Department of Radiation Oncology, Xijing Hospital, Air Force Medical University, Xi'an, China.
Department of Radiation Oncology, Tianjin Medical University Cancer Institute & Hospital, National Clinical Research Center for Cancer, Key Laboratory of Cancer Prevention and Therapy, Tianjin's Clinical Research Center for Cancer, Tianjin, China.
Radiother Oncol. 2022 Sep;174:8-15. doi: 10.1016/j.radonc.2022.06.010. Epub 2022 Jun 21.
To establish and validate a contrast-enhanced computed tomography-based hybrid radiomics nomogram for prediction of local recurrence-free survival (LRFS) in esophageal squamous cell cancer (ESCC) patients receiving definitive (chemo)radiotherapy in a multicenter setting.

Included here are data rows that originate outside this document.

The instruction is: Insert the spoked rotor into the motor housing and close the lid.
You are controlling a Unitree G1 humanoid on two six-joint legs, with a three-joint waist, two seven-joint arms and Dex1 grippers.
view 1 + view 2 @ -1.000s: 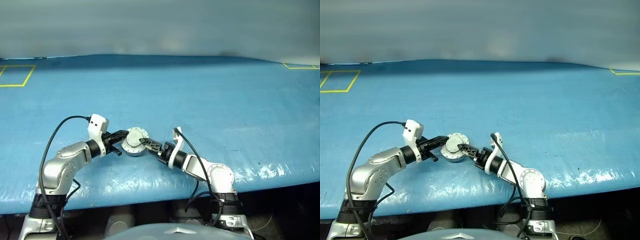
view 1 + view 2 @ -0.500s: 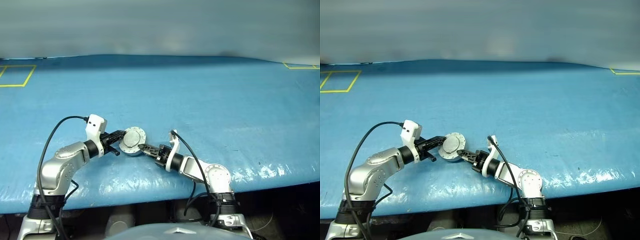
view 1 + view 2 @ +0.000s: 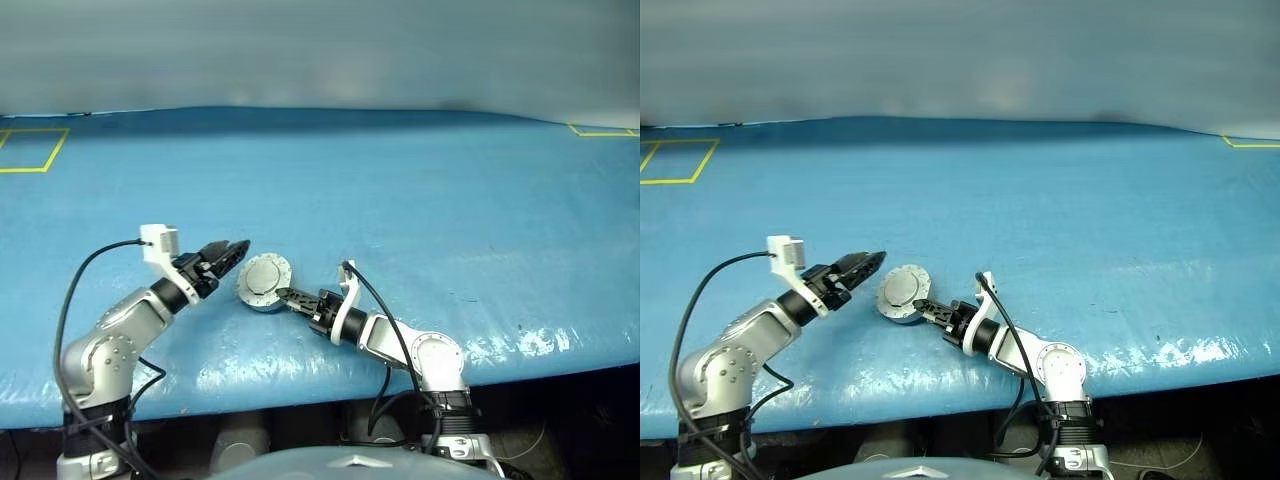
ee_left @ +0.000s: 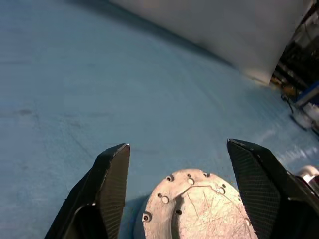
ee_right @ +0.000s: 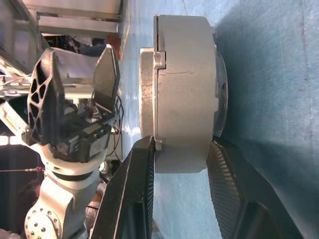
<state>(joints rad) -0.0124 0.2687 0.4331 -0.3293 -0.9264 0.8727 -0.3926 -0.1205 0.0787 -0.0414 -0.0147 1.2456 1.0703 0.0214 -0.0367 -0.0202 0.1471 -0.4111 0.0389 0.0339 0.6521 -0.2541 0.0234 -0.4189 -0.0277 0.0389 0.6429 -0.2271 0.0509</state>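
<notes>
1. Left eye view: the round grey metal motor housing (image 3: 263,283) sits on the blue plastic-covered tabletop (image 3: 420,200), near the front edge, between the two arms.
2. On top of it lies the round grey metal lid (image 3: 263,276), plain face up, tilted a little toward the robot's left. The two parts are stacked face to face.
3. Right wrist view: from the side, the lid (image 5: 148,82) is the thinner disc seated against the thicker housing body (image 5: 184,94), with a thin seam visible between them.
4. The right end effector (image 3: 284,296) reaches in from the robot's right with its black fingers (image 5: 139,189) clamped on the rim of the stacked unit, one finger against the lid side and the other against the housing's underside.
5. The left end effector (image 3: 228,252) is released, jaws spread wide, raised just beside the lid on the robot's left and not touching it.
6. Left wrist view: the two black fingers (image 4: 112,186) stand well apart, with the screw-holed rim of the lid (image 4: 199,209) lying between and below them.
7. Yellow tape lines (image 3: 30,150) mark the tabletop's far left corner, well apart from the parts.
</notes>
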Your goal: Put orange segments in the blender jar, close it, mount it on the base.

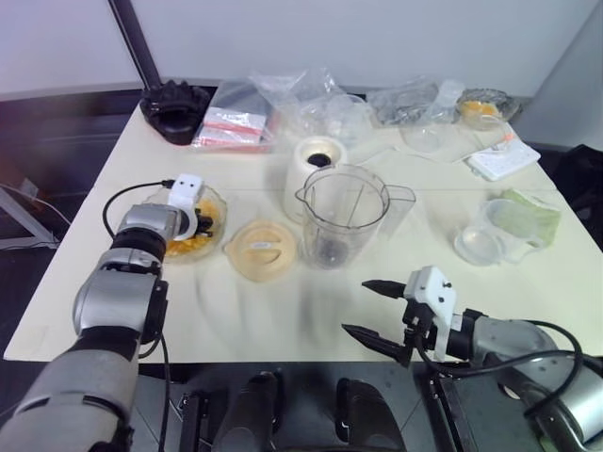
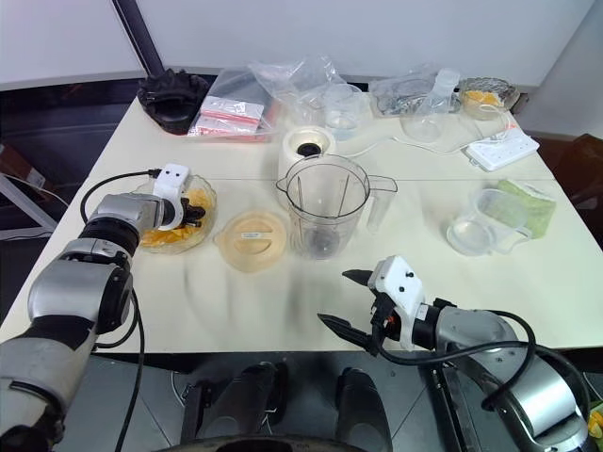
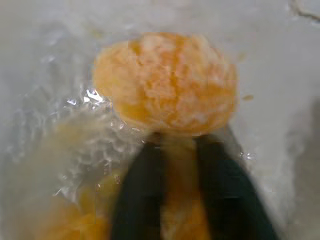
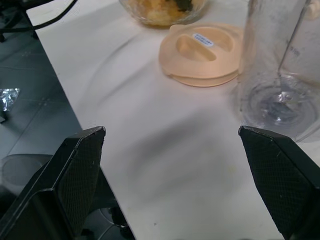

This retrospective study included 302 ESCC patients from Xijing Hospital receiving definitive (chemo)radiotherapy, which were randomly assigned to the training (n = 201) and internal validation sets (n = 101). And 74 and 21 ESCC patients from the other two centers were used as the external validation set (n = 95). A hybrid radiomics nomogram was established by integrating clinical factors, radiomic signature and deep-learning signature in training set and was tested in two validation sets.
The deep-learning signature showed better prognostic performance than radiomic signature for predicting LRFS in training (C-index: 0.73 vs 0.70), internal (Cindex: 0.72 vs 0.64) and external validation sets (C-index: 0.72 vs 0.63), which could stratify patients into high and low-risk group with different prognosis (cut-off value: -0.06). Low-risk groups had better LRFS than high-risk groups in training (p < 0.0001; 2-y LRFS 71.1% vs 33.0%), internal (p < 0.01; 2-y LRFS 58.8% vs 34.8%) and external validation sets (p < 0.0001; 2-y LRFS 61.9% vs 22.4%), respectively. The hybrid radiomics nomogram established by integrating radiomic signature, deep-learning signature with clinical factors including T stage and concurrent chemotherapy outperformed any one or two combinations in training (C-index: 0.82), internal (Cindex: 0.78), and external validation sets (C-index: 0.76). Calibration curves showed good agreement.
The hybrid radiomics based on pretreatment contrast-enhanced computed tomography provided a promising way to predict local recurrence of ESCC patients receiving definitive (chemo)radiotherapy.
本研究旨在建立并验证一种基于增强 CT 的混合放射组学列线图,以预测接受根治性放化疗的食管鳞癌(ESCC)患者的局部无复发生存率(LRFS)。该列线图基于多中心数据。
本回顾性研究纳入了来自西京医院的 302 例接受根治性放化疗的 ESCC 患者,将其随机分配至训练集(n=201)和内部验证集(n=101)。另外,还有来自其他两个中心的 74 例和 21 例 ESCC 患者分别作为外部验证集(n=95)。在训练集中,通过整合临床因素、放射组学特征和深度学习特征,建立了混合放射组学列线图,并在两个验证集中进行了验证。
在训练集(C 指数:0.73 比 0.70)、内部验证集(C 指数:0.72 比 0.64)和外部验证集(C 指数:0.72 比 0.63)中,深度学习特征在预测 LRFS 方面的预后性能均优于放射组学特征,可将患者分为高风险和低风险组,且两组间的预后存在显著差异(截断值:-0.06)。在训练集(p<0.0001;2 年 LRFS 71.1%比 33.0%)、内部验证集(p<0.01;2 年 LRFS 58.8%比 34.8%)和外部验证集(p<0.0001;2 年 LRFS 61.9%比 22.4%)中,低风险组的 LRFS 均优于高风险组。基于放射组学特征、深度学习特征和 T 分期、同期化疗等临床因素建立的混合放射组学列线图,在训练集(C 指数:0.82)、内部验证集(C 指数:0.78)和外部验证集(C 指数:0.76)中的表现均优于任何单一或两种特征的组合。校准曲线显示了良好的一致性。
基于治疗前增强 CT 的混合放射组学模型为预测接受根治性放化疗的 ESCC 患者的局部复发提供了一种有前景的方法。